Bisnis.com, JAKARTA — Bursa Efek Indonesia (BEI) menjelaskan penyebab rendahnya jumlah perusahaan yang melakukan pencatatan perdana saham (listing) pada tahun ini. Sebagaimana diketahui, BEI mencatat sebanyak 41 IPO tahun ini atau merupakan yang terendah dalam 5 tahun terakhir.
Direktur Penilaian Perusahaan BEI I Gede Nyoman Yetna mengatakan tahun 2024 BEI membukukan pencapaian penerbitan efek sejumlah 680 efek atau 200% dari yang telah ditargetkan sebanyak 340 efek. Pencapaian tersebut mengalami peningkatan 176% dari pencapaian jumlah penerbitan efek pada 2023.
"Adapun untuk permohonan pernyataan pendaftaran saham secara umum tidak mengalami penurunan sepanjang 2024, tetapi beberapa perusahaan mengalami pembatalan pencatatan saham berupa penundaan dari calon perusahaan tercatat," ucap Nyoman, Selasa (31/12/2024).
Selain penundaan dari perusahaan tercatat, Nyoman juga menjelaskan Bursa melakukan penolakan IPO sehubungan dengan concern Bursa dari segi kondisi keuangan, operasional dan aspek hukum, termasuk going concern perusahaan.
Meski demikian, lanjut dia, aktivitas penerbitan obligasi dan atau sukuk serta instrumen efek lainnya di Bursa mengalami peningkatan.
Menurut Nyoman, hal ini menunjukkan perusahaan tetap memanfaatkan pasar modal dalam bentuk instrumen pendanaan perusahaan yang berbeda yang disesuaikan dengan kebutuhan perusahaan.
"Kami memahami menjadi perusahaan terbuka dan tercatat di BEI merupakan keputusan strategis bagi setiap perusahaan dan sesuai dengan kebutuhan masing-masing perusahaan. Keputusan tersebut juga dipengaruhi oleh berbagai faktor yakni faktor internal dan faktor eksternal," kata dia.
Dari internal perusahaan, ujar Nyoman, kesiapan perusahaan juga merupakan faktor yang sangat krusial. Perusahaan harus mempertimbangkan berbagai aspek di antaranya kinerja keuangan dan pemenuhan organ good corporate governance sesuai ketentuan.

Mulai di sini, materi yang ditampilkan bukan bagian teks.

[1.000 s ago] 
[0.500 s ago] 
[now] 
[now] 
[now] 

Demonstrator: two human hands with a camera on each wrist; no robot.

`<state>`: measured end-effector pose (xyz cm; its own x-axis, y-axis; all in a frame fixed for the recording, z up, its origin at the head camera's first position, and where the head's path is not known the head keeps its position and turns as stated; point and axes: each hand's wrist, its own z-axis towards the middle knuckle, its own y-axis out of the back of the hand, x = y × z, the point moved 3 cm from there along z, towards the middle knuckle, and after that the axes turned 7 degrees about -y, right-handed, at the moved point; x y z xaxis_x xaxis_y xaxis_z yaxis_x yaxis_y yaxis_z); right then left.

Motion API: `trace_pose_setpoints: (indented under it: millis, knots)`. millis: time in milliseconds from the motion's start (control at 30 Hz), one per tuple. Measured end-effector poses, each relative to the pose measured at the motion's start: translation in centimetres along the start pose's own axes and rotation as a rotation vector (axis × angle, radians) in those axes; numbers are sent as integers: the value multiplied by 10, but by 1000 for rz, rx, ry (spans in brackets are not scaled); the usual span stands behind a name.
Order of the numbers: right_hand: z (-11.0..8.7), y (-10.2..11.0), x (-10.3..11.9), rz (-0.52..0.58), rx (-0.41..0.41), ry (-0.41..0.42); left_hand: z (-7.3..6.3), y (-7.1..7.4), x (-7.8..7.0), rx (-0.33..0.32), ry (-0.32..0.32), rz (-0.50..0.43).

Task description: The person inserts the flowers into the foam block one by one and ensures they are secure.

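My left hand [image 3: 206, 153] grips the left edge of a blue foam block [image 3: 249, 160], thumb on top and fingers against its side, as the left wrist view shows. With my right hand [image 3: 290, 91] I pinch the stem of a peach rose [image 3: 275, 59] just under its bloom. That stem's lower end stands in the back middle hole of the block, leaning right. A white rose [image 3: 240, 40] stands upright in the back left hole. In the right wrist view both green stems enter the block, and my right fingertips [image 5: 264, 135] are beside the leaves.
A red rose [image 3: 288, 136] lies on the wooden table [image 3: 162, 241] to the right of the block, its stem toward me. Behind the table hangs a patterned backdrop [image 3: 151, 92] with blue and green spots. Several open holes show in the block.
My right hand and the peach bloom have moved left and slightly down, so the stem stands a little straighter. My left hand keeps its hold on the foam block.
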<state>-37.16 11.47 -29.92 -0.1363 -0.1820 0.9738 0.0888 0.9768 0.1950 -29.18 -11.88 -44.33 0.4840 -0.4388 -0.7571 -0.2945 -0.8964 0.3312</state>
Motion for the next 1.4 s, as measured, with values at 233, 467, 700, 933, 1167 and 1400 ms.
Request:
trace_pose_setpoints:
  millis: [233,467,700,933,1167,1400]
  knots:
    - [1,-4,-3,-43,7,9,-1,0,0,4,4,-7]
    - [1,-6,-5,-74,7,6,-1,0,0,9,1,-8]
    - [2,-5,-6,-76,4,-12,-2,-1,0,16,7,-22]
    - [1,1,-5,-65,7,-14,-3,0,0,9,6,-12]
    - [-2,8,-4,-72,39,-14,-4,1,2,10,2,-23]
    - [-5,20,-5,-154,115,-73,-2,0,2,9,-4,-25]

Selain faktor internal tersebut, terdapat berbagai faktor eksternal yang juga mempengaruhi rencana IPO perusahaan. Faktor tersebut termasuk di antaranya kinerja sektor atau industri, kondisi makro ekonomi global dan domestik mencakup tingkat suku bunga dan inflasi, serta kebijakan-kebijakan pemerintah.
Lalu faktor geopolitik dan pemilu yang dilaksanakan di lebih dari 70 negara pada 2024, dengan total representasi terhadap populasi dan GDP global masing-masing sebesar 54% dan 60%. Hal ini menurut Nyoman mengakibatkan para entrepreneur dan pengusaha cenderung melakukan wait and see.

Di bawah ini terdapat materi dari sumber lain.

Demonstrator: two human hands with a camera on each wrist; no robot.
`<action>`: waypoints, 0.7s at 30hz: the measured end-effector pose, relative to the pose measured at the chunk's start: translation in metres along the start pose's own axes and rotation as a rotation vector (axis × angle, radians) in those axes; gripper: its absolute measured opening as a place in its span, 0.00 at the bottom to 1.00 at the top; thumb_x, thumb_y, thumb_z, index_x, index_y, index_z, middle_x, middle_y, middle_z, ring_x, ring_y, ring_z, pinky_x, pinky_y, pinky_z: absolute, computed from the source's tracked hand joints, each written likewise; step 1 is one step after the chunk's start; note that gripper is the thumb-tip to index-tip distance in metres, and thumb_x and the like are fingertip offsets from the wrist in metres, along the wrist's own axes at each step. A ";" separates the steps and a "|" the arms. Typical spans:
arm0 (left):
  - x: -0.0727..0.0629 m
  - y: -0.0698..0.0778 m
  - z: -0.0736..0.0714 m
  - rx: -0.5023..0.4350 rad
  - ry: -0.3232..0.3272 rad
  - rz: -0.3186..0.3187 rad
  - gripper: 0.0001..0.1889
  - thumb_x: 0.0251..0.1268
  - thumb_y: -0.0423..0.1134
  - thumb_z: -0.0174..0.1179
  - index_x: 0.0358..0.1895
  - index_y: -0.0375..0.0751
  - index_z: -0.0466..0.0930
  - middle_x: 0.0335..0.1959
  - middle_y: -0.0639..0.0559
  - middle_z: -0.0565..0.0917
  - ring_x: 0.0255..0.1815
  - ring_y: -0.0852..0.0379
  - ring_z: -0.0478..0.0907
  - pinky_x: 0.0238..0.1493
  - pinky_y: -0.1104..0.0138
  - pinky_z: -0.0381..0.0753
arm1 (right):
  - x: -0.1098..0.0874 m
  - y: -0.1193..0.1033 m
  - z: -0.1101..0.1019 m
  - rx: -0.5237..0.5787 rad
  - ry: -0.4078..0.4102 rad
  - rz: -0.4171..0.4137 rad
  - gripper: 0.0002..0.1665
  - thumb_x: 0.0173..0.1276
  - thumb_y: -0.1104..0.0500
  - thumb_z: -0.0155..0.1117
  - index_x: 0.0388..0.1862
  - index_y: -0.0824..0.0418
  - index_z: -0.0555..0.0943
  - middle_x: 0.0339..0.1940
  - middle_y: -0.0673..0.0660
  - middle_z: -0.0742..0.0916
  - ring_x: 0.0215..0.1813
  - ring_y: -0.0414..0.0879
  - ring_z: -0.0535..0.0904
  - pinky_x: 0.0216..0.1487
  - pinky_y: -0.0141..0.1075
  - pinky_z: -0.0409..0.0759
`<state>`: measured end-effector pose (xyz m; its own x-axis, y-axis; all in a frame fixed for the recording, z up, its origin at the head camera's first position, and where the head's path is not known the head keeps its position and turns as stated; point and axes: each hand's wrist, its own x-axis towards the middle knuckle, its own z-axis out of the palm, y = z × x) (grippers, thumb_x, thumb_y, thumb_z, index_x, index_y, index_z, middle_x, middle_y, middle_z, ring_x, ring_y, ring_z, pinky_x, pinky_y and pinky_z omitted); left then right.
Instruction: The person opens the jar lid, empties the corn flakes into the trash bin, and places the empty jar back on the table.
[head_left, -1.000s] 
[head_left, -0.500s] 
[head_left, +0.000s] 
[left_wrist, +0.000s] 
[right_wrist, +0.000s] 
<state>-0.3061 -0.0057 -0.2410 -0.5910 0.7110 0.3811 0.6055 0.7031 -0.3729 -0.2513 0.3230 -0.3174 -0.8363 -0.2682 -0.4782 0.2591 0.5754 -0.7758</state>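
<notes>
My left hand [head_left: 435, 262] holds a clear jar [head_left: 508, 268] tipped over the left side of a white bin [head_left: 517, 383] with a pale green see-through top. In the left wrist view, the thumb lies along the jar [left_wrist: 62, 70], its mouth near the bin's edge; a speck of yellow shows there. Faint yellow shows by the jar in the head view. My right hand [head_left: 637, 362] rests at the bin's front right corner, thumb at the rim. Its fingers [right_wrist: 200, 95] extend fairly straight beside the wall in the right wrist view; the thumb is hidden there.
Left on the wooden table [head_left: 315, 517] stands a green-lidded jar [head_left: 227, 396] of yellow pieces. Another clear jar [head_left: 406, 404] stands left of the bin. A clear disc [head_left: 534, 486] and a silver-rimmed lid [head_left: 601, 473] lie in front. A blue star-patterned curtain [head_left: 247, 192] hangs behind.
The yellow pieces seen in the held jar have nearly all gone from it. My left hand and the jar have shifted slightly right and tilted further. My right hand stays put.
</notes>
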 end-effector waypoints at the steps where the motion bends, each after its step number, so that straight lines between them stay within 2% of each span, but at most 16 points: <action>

"Dapat kami sampaikan juga secara regional, bursa-bursa Asean juga mengalami penurunan jumlah IPO sebesar 35% dan nilai dana yang dihimpun sebesar 51%," kata Nyoman.

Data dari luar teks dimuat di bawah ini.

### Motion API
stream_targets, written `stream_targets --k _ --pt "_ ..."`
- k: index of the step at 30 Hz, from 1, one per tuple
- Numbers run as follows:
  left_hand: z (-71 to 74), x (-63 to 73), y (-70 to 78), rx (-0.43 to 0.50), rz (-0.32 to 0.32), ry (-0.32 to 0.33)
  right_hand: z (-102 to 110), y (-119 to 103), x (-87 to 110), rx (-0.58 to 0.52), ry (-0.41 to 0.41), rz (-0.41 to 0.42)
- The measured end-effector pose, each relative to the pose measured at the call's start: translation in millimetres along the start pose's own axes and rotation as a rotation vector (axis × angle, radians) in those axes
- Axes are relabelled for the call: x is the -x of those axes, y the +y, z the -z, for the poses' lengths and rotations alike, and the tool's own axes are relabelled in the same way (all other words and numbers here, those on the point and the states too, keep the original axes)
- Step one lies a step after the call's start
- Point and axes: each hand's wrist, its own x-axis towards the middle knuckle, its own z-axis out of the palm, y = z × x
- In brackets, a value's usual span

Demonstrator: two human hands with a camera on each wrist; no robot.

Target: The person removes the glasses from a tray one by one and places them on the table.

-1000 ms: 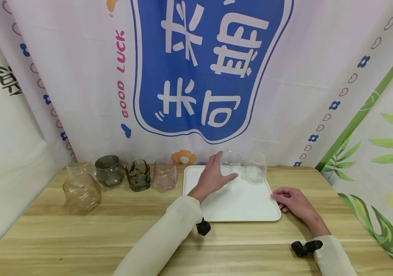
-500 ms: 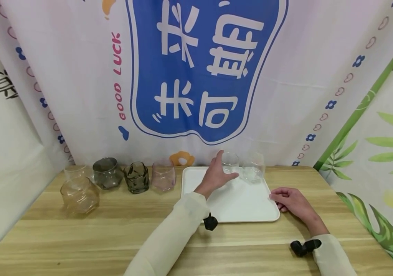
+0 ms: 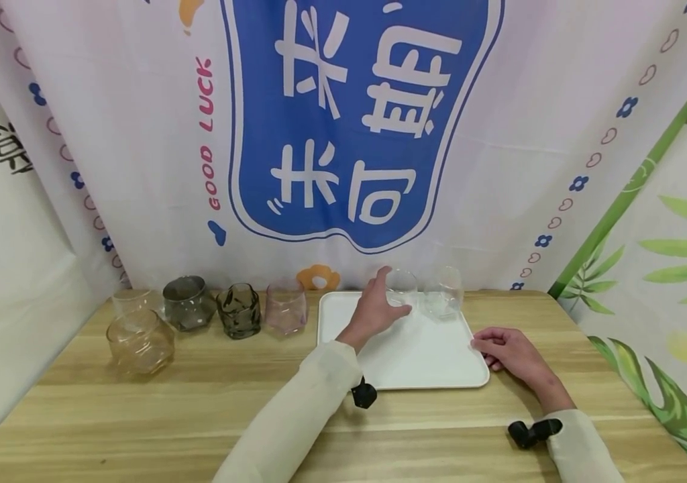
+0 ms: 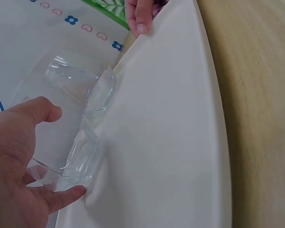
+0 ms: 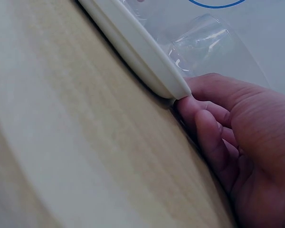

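Note:
My left hand (image 3: 374, 310) holds a clear drinking glass (image 3: 405, 285) at the back of the white tray (image 3: 428, 365), thumb on one side and fingers on the other. In the left wrist view the base of that glass (image 4: 80, 159) is low, at the tray's back edge. A second clear glass (image 3: 445, 295) stands on the tray just to its right, very close to the first. My right hand (image 3: 512, 352) pinches the tray's right edge. Its thumb is on the rim and the other fingers are curled below, as the right wrist view shows.
Left of the tray stand a pink glass (image 3: 286, 310), a dark faceted glass (image 3: 239, 312), a grey glass (image 3: 189, 305), an amber glass (image 3: 141, 343) and a clear one (image 3: 129, 298) behind it. A printed curtain (image 3: 156, 134) hangs behind the wooden table (image 3: 198, 416).
The left hand and its clear glass have shifted slightly left and towards me in the last half second. The right hand stays on the tray. The head view moved a little earlier.

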Motion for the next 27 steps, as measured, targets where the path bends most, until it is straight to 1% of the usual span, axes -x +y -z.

Adapun Bursa berharap dengan telah usainya pesta demokrasi pada tahun 2024 dan iklim politik yang kondusif setelah pelantikan presiden dan wakil presiden Indonesia, dapat mendorong kepercayaan investor dan meningkatkan optimisme serta minat perusahaan untuk melakukan IPO dan tercatat di BEI.
Sebagai informasi, berdasarkan data Bursa, jumlah IPO tertinggi selama 5 tahun terakhir terjadi pada 2023, yaitu sebanyak 79 perusahaan.
Lalu pada 2022 dengan jumlah 59 perusahaan, dan pada tahun 2019 sebanyak 55 perusahaan tercatat. Sampai akhir 2024, terdapat sebanyak total 943 perusahaan tercatat di BEI.